# IH 1086 remotes



## Nalley (Mar 29, 2019)

Recently bought an IH 1086. I’m used to a 95hp utility tractor with a couple remotes. This one has a regular remote lever and the other one says “hyd motor off —> on”. What’s the difference between the regular remote and that one?


----------



## haybaler101 (Nov 30, 2008)

Sounds like previous owner re-labeled the lever possibly for a vacuum planter or something with a hydraulic motor. A 1086 should be standard with two scv's out the back with two control levers in the cab.


----------



## endrow (Dec 15, 2011)

It could be a TRI Stripe tractor or Red Power Special . Does it have a spin on hydraulic filter along the frame rail. There were limited models late 86 series first and long overdue transition to undemand / variable flow hydraulic system . I believe there would be a plate or sticker also on rail warning -some metric bolts used .


----------



## Gearclash (Nov 25, 2010)

If haybaler101's suspicions are correct I wouldn't be surprised that "off" is actually the float position of that lever.


----------



## cobfly (Feb 25, 2020)

You have the PFC hydraulics I would assume.

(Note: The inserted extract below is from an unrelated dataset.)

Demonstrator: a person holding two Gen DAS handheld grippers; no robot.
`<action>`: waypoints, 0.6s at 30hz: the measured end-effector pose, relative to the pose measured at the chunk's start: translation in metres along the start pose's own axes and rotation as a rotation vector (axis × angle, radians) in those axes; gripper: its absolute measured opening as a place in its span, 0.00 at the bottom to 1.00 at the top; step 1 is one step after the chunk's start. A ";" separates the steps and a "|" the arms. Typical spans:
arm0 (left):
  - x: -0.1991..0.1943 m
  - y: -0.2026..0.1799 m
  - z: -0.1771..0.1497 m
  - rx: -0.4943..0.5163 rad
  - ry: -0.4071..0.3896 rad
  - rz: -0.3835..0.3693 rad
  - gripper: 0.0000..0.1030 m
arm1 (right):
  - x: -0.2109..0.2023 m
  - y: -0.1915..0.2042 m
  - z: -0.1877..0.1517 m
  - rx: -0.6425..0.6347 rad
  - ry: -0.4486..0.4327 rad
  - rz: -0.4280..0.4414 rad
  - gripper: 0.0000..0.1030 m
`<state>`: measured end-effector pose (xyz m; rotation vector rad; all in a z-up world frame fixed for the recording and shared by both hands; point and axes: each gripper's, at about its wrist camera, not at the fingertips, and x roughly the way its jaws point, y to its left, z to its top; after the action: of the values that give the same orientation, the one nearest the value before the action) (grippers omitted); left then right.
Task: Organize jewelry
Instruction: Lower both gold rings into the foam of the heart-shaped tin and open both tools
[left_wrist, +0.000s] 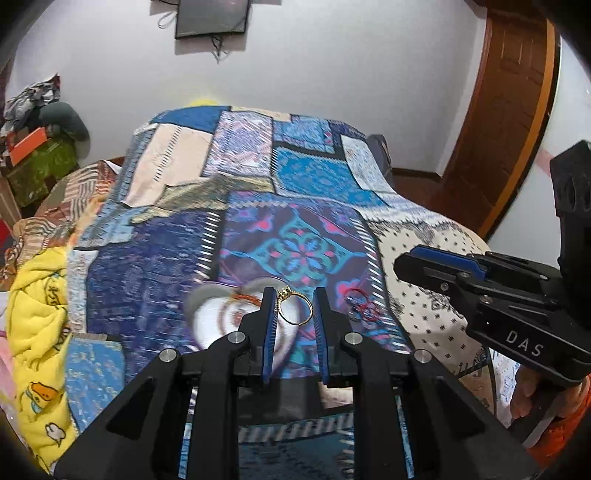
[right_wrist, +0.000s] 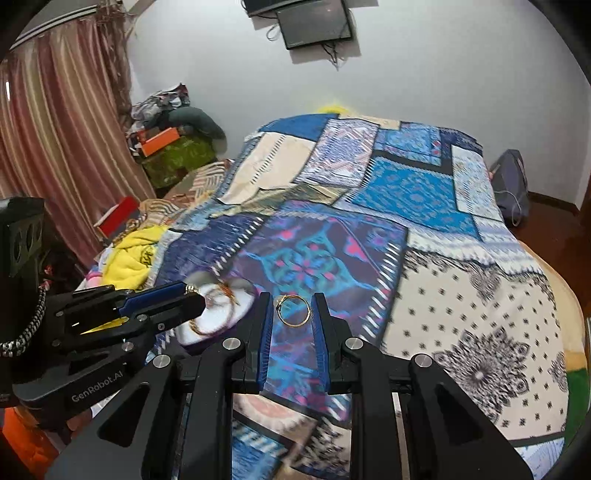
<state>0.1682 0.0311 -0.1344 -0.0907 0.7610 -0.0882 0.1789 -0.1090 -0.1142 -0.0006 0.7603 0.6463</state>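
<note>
I had a thin gold ring with a small setting (left_wrist: 294, 305) clamped between the blue pads of my left claw (left_wrist: 294, 317), held up above the bed with the setting turned toward the left pad. My right claw (right_wrist: 293, 314) was clenched on a second thin gold ring with a small setting (right_wrist: 293, 310) in just the same way, its hoop spanning the narrow gap between the two pads. From the right wrist view I could see the left claw (right_wrist: 192, 295) reaching in from the left, its tip over a pale, rounded heart-shaped jewelry dish (right_wrist: 221, 314) that lay on the bed and carried some orange-gold hoops; motion blur kept me from telling how many there were. In the left wrist view that same dish (left_wrist: 221, 317) sat just behind the left finger, and a small red ring-like piece (left_wrist: 360, 304) lay on the cover just right of the claw, too smeared to make out. The right claw (left_wrist: 402, 264) came in from the right edge there, well above the cover. Everything rested on a blue, purple and cream patchwork bedspread (right_wrist: 406, 206). A yellow printed blanket (left_wrist: 37, 332) was bunched at the bed's left side, striped curtains (right_wrist: 62, 147) hung beyond it, and a dark screen (right_wrist: 314, 26) was mounted on the white wall.
</note>
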 end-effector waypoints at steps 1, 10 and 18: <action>-0.003 0.006 0.001 -0.006 -0.007 0.005 0.18 | 0.002 0.003 0.002 -0.004 -0.002 0.005 0.18; -0.017 0.053 0.005 -0.074 -0.040 0.035 0.18 | 0.022 0.027 0.007 -0.028 0.009 0.052 0.18; 0.002 0.067 -0.004 -0.089 0.009 -0.006 0.18 | 0.053 0.045 -0.003 -0.064 0.084 0.085 0.18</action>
<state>0.1697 0.0972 -0.1465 -0.1772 0.7735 -0.0608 0.1815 -0.0447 -0.1397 -0.0542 0.8237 0.7553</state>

Do you have the little flow control levers near the floor below the remote levers? If so it is PFC or closed center. The valve in question can be used as a motor valve. Can be used as a normal valve, or run a motor. When using a motor, the aux lever has a latch that will keep the lever in the on-off area. Off is float so when stopping a orbit motor, it can coast down instead of slamming off. You only hook one line to the remote and return to the oil return on left side/rear of transmission when using it for a motor valve.


----------



## Nalley (Mar 29, 2019)

cobfly said:


> You have the PFC hydraulics I would assume. Do you have the little flow control levers near the floor below the remote levers? If so it is PFC or closed center. The valve in question can be used as a motor valve. Can be used as a normal valve, or run a motor. When using a motor, the aux lever has a latch that will keep the lever in the on-off area. Off is float so when stopping a orbit motor, it can coast down instead of slamming off. You only hook one line to the remote and return to the oil return on left side/rear of transmission when using it for a motor valve.


Exactly the answer I was looking for! Thank you!!!


----------